* _The problem_:
With the pictures left out, restate exactly the part below that opens with the line containing "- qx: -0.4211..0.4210" and closes with the line containing "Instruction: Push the".

═════ Data provided ═════

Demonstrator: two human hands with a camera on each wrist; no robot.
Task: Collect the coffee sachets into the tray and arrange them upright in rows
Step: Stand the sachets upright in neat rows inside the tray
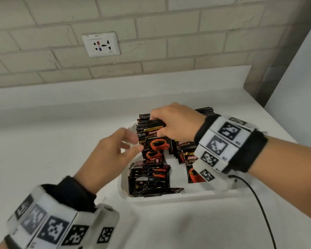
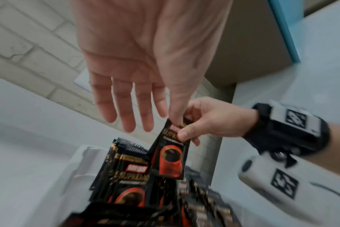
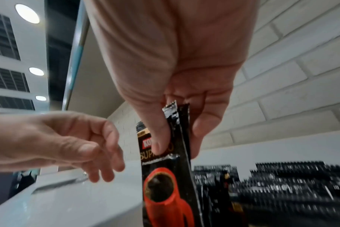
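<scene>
Pinching one sachet (image 1: 155, 139) over tray (image 1: 187, 194): right hand (image 1: 174, 123); left hand (image 1: 108, 155) loose-fingered, holding nothing.

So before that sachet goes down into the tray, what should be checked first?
1. Grip: right hand pinches the sachet by its top edge. Ok.
2. Sachet upright, cup picture facing out. Ok.
3. Left hand open, holding nothing, beside the standing row, free to steady it. Ok.
4. Gap in that row for the sachet: cannot tell, the hands cover it.
5. Near pile lies flat in the tray, not upright. Not ok.
6. Sachets left outside the tray: none in view; outside the frame, cannot tell.
</scene>
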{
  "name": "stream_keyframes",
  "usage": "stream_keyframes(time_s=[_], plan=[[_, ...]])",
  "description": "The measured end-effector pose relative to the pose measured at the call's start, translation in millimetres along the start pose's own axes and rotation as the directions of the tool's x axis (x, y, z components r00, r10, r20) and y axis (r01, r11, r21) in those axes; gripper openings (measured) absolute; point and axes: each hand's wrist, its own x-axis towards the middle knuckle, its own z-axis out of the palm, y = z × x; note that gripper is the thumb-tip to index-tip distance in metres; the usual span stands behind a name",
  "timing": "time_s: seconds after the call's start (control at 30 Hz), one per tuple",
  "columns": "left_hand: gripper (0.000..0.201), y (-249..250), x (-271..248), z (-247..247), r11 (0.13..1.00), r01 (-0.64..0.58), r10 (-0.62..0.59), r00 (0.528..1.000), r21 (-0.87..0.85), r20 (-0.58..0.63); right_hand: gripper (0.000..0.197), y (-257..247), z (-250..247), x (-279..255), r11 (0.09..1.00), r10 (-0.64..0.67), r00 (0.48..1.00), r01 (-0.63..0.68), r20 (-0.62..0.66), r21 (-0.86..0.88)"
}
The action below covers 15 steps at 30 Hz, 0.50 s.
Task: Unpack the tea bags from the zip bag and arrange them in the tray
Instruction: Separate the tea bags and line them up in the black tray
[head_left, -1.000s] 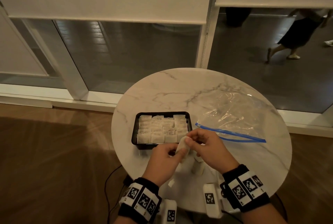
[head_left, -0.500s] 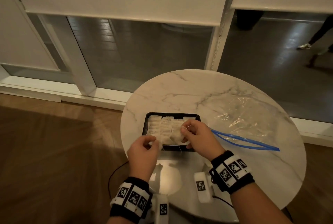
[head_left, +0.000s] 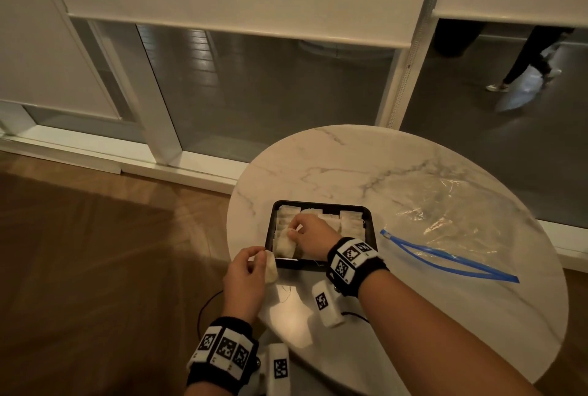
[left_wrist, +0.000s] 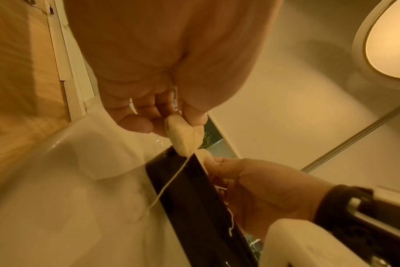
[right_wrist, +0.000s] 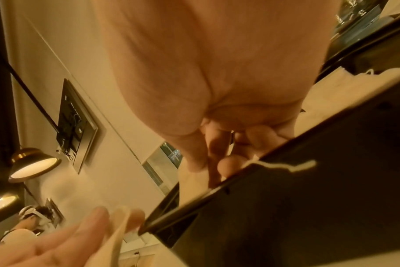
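Note:
A black tray (head_left: 369, 220) sits on the round marble table (head_left: 350, 156), filled with rows of white tea bags (head_left: 350, 220). My right hand (head_left: 294, 233) reaches into the tray's near-left corner and pinches a tea bag (head_left: 284, 246) there. My left hand (head_left: 257, 260) hovers just left of the tray's near corner and pinches another tea bag (head_left: 271, 268) (left_wrist: 185, 139), whose string (left_wrist: 171, 182) dangles over the tray rim (left_wrist: 183, 189). The clear zip bag (head_left: 445, 220) with a blue zipper lies flat to the right of the tray.
The table stands beside floor-length windows with white frames (head_left: 159, 125). Wooden floor (head_left: 95, 268) lies to the left and below. A cable (head_left: 203, 303) runs under the table's near edge. A passer-by's legs (head_left: 528, 58) show beyond the glass.
My hands have separated: the right one carried its tea bag forward into the tray's near-left corner, while the left one stayed near the table edge with another bag. The head view swung left.

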Motion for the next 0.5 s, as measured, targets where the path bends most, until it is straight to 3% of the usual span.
stream_keyframes(time_s=[0.17,0.37,0.5], plan=[[0.011,1.7,-1.8,0.7,1.0,-0.015,0.016,1.0,-0.011,0.008,0.007,0.0,9.9,12.5,0.992,0.011,0.997,0.0,0.079,-0.129],[0.01,3.5,-3.4,3.4,0.999,-0.031,0.03,0.999,0.012,0.02,0.003,0.0,11.8,12.9,0.994,0.012,1.0,-0.009,0.027,-0.109],[0.008,7.0,-5.4,2.4,0.996,-0.06,0.06,0.998,0.062,0.01,0.015,-0.1,5.2,4.8,0.997,0.003,1.0,-0.004,-0.004,-0.078]])
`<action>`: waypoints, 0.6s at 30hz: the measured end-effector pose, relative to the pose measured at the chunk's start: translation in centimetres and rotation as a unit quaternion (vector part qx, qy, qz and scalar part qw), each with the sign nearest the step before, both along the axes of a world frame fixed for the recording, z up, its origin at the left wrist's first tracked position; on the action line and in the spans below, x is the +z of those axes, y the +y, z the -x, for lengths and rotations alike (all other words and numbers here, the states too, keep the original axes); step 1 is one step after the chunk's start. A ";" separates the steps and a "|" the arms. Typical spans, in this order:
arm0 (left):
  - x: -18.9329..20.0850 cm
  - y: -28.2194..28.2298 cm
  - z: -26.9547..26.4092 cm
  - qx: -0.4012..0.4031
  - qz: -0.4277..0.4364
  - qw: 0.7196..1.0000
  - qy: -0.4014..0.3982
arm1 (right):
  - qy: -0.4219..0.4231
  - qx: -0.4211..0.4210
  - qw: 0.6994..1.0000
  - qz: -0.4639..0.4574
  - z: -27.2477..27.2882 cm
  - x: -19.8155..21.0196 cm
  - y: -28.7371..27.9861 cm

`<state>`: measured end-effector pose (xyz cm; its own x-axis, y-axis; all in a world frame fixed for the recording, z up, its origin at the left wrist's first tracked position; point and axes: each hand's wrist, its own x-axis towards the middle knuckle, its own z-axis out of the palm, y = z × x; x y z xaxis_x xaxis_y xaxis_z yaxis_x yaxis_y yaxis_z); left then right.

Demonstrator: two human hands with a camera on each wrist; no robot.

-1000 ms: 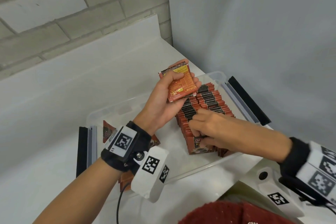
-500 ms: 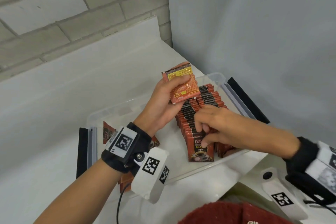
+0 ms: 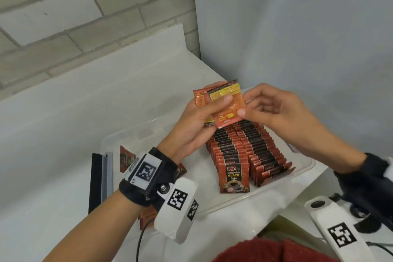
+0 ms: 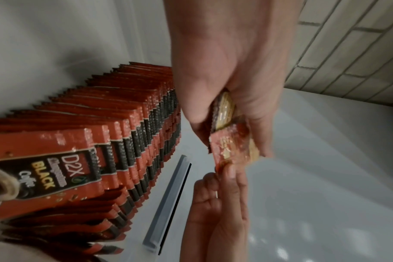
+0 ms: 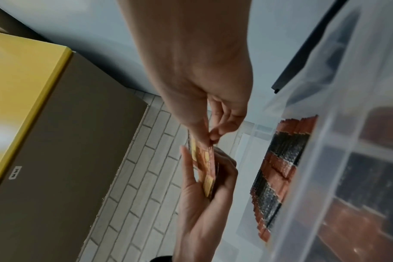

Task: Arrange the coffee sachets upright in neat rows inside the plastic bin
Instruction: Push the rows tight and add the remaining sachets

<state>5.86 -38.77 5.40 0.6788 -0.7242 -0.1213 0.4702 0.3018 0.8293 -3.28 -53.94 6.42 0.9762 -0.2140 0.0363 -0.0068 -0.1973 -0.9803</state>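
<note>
My left hand [image 3: 197, 121] holds a small fan of sachets [image 3: 221, 104] above the bin [image 3: 302, 168], thumb clamped across their faces, fingers curled behind. My right hand [image 3: 274, 110] pinches the edge of the front sachet between thumb and forefinger, the other fingers loosely bent.

Below, two rows [image 3: 240, 151] of sachets stand on edge in the bin's right half, packed close. The nearest one faces me and reads "D2X Black Coffee". The right-hand row leans over at its near end. A few loose sachets [image 3: 126, 159] lie at the bin's left end, partly behind my wrist.

What I think could go wrong: if I pull the front sachet while my left thumb presses hard, the whole fan may slide out and drop onto the rows. The foil looks slick, so a light pinch could slip. Pushing a new sachet in carelessly may tip the leaning row further.

The bin sits on a white counter [image 3: 63, 134] in a corner, with pale brick wall [image 3: 63, 17] behind and a plain grey wall [image 3: 297, 27] to the right. The bin's dark-edged lid [image 3: 100, 178] stands by its left end.
</note>
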 end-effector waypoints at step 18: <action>-0.3 0.2 -0.5 -0.015 0.011 0.998 0.054 | -0.134 -0.040 0.983 0.119 0.5 0.0 0.0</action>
<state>6.37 -38.59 5.12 0.6402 -0.7477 -0.1764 0.5662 0.3040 0.7662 -3.80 -53.92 6.43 0.9051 -0.2432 0.3487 0.2212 -0.4309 -0.8749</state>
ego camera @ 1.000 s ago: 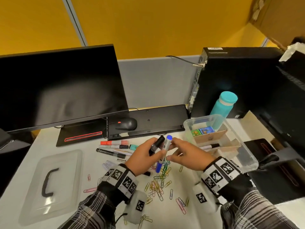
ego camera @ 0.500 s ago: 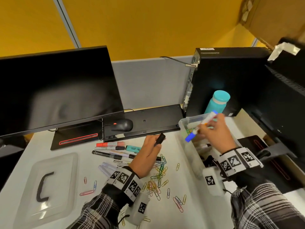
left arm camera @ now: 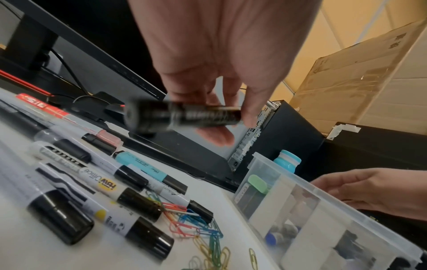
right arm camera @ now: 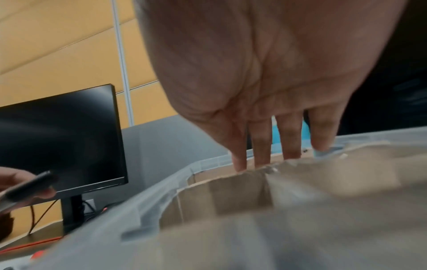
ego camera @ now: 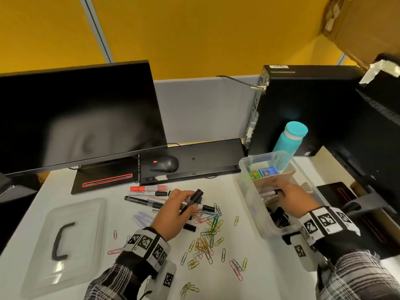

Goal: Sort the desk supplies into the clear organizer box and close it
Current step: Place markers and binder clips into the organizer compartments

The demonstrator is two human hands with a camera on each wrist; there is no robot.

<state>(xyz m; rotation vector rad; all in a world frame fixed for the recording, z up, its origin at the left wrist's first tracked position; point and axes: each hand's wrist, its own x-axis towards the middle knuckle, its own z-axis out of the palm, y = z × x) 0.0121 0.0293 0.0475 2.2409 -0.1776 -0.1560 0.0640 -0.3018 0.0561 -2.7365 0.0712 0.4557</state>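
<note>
My left hand (ego camera: 186, 199) hovers over the desk and pinches a black marker (ego camera: 193, 199), seen blurred in the left wrist view (left arm camera: 184, 115). More markers (ego camera: 149, 193) and several coloured paper clips (ego camera: 205, 239) lie scattered below it. The clear organizer box (ego camera: 244, 187) stands to the right, with cardboard dividers (ego camera: 272, 180) and small items inside. My right hand (ego camera: 281, 191) reaches into it with straight fingers (right arm camera: 289, 146) touching a divider edge and nothing in its grip. A blue marker cap (left arm camera: 270, 237) shows through the box wall (left arm camera: 323, 193). The box's lid (ego camera: 65, 241), with a black handle, lies at the far left.
A monitor (ego camera: 75, 118) stands at the back left, with a keyboard (ego camera: 194, 159) and mouse (ego camera: 164, 163) behind the markers. A teal bottle (ego camera: 290, 139) and a black computer tower (ego camera: 313, 109) sit right behind the box. A second monitor arm crowds the right edge.
My right hand took the blue-capped marker from beside the left hand, carried it right to the box, and now sits low in the box without it. The left hand kept the black marker.
</note>
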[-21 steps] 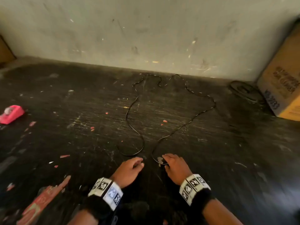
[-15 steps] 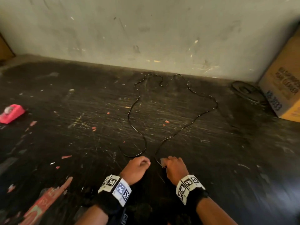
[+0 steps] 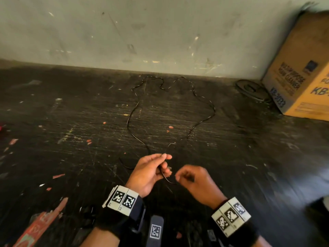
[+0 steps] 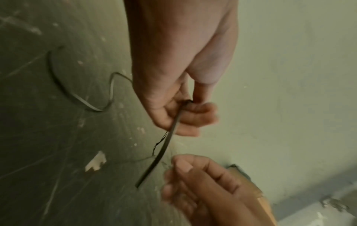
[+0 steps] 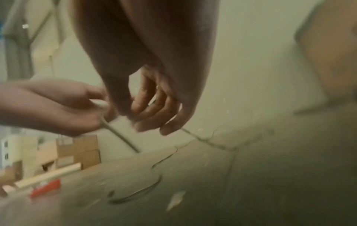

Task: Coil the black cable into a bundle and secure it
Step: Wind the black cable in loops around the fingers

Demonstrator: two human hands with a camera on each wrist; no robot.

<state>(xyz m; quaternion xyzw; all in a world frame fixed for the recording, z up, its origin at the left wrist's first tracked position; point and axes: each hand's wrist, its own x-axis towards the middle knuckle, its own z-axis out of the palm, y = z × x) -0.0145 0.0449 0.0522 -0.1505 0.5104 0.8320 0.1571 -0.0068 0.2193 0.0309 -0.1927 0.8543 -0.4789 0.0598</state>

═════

* _Expected answer_:
  - qx: -0.4211..0.4210
  - qw: 0.6994..1.0000
  - qz: -0.4639..0.4574
  - z: -27.2477..27.2882 cm
  - x: -19.8155..21.0196 cm
  - y: -28.7371..27.9861 cm

`<state>`: measured end-effector pose (xyz cm; its own x-axis, y-axis; all in a world frame fixed for the recording, z up, its origin at the left wrist's first tracked position; point and axes: each hand's wrist, its own x-axis towards the middle knuckle, its own z-axis out of the palm, y = z × x; x y z xaxis_x xaxis_y xaxis_z yaxis_x yaxis_y yaxis_z); left then right.

Demonstrator: two human hands with a camera on each wrist; no robot.

-1000 ms: 
-500 ms: 
+0 ms: 
+0 ms: 
+0 ms: 

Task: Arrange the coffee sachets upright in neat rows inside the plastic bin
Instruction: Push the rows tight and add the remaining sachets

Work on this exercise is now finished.